Your instructions | While reading through the material below, copy each line that holds the word "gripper".
BEGIN
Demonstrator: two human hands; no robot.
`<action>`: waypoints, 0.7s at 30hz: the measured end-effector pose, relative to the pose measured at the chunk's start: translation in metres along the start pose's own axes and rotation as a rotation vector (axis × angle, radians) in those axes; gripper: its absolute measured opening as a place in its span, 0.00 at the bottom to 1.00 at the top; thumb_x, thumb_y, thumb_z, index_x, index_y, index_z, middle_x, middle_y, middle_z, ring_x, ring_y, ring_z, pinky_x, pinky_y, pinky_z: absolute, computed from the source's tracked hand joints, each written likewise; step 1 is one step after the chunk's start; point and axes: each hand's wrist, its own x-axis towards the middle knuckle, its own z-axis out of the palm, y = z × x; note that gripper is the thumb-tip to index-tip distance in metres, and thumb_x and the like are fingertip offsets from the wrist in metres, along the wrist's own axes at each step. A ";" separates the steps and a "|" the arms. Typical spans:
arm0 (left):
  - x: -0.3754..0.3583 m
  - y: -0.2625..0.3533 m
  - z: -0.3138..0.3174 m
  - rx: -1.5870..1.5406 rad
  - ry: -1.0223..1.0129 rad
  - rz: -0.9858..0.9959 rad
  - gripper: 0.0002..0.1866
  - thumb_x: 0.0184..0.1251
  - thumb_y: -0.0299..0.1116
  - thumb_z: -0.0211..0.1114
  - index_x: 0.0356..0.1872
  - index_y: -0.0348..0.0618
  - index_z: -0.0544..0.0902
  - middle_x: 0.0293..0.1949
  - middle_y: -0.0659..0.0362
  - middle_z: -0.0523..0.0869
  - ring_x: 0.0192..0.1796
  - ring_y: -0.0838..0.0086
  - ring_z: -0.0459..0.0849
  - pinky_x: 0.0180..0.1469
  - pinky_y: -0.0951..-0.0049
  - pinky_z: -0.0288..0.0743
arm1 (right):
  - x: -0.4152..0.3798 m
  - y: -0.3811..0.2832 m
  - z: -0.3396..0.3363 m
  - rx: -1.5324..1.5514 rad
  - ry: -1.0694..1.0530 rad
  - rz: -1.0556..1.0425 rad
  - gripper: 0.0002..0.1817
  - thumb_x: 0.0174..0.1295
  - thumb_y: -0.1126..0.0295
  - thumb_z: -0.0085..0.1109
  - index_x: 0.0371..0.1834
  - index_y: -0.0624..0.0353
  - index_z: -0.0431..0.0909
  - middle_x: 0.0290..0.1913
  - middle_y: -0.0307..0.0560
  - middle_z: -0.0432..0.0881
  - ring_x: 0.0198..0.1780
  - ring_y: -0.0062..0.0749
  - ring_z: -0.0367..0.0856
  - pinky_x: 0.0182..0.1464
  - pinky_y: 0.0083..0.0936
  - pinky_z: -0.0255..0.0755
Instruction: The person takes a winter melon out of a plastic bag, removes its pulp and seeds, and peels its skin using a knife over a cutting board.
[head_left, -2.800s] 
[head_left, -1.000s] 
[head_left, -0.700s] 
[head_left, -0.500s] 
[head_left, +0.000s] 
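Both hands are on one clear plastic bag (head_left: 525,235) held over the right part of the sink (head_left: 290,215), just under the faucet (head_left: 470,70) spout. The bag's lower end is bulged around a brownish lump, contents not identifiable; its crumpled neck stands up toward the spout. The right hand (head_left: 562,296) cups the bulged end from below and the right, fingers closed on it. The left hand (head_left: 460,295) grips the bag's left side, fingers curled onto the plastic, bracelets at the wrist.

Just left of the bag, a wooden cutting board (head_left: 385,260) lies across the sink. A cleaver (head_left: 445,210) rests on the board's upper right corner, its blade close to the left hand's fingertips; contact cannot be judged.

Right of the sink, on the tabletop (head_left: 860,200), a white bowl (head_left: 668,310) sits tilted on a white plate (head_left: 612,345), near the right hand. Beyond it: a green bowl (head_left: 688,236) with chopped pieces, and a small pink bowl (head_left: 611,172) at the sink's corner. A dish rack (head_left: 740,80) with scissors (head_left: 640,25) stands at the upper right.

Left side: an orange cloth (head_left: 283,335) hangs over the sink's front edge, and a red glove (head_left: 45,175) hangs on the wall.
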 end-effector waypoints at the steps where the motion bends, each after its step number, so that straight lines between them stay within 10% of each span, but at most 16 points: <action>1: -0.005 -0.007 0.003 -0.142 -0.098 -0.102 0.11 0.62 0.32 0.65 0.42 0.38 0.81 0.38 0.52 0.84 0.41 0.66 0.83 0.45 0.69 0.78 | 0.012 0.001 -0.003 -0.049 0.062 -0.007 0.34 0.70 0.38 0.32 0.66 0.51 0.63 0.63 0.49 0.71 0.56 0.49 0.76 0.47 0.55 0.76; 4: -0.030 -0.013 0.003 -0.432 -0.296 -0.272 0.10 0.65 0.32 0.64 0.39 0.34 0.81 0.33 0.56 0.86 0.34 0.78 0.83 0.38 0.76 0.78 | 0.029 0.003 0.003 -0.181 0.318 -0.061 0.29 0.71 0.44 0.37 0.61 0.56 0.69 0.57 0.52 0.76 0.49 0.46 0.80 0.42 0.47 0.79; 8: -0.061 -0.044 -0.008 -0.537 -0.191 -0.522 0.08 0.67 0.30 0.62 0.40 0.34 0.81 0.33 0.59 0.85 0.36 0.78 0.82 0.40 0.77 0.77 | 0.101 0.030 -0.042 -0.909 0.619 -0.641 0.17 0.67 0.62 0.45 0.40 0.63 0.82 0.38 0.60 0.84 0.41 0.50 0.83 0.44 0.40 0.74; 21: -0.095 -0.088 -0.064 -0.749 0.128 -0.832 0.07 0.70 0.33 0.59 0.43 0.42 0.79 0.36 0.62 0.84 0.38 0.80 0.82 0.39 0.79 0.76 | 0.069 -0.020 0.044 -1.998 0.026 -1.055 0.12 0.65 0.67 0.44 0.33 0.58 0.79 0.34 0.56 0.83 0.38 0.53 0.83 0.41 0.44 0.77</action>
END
Solution below |
`<action>`: waypoints, 0.7s at 30hz: the measured end-effector pose, relative to the pose measured at the chunk's start: translation in metres along the start pose's own axes and rotation as a rotation vector (axis × angle, radians) in those axes; gripper: its absolute measured opening as a place in its span, 0.00 at the bottom to 1.00 at the top; thumb_x, thumb_y, thumb_z, index_x, index_y, index_z, middle_x, middle_y, middle_z, ring_x, ring_y, ring_z, pinky_x, pinky_y, pinky_z: absolute, computed from the source's tracked hand joints, each written likewise; step 1 is one step after the chunk's start; point and axes: each hand's wrist, its own x-axis towards the middle knuckle, its own z-axis out of the palm, y = z × x; note that gripper is the thumb-tip to index-tip distance in metres, and thumb_x and the like are fingertip offsets from the wrist in metres, along the wrist's own axes at each step. A ";" separates the steps and a "|" the arms. Typical spans:
  - gripper: 0.0002..0.1866
  - gripper: 0.0002..0.1817

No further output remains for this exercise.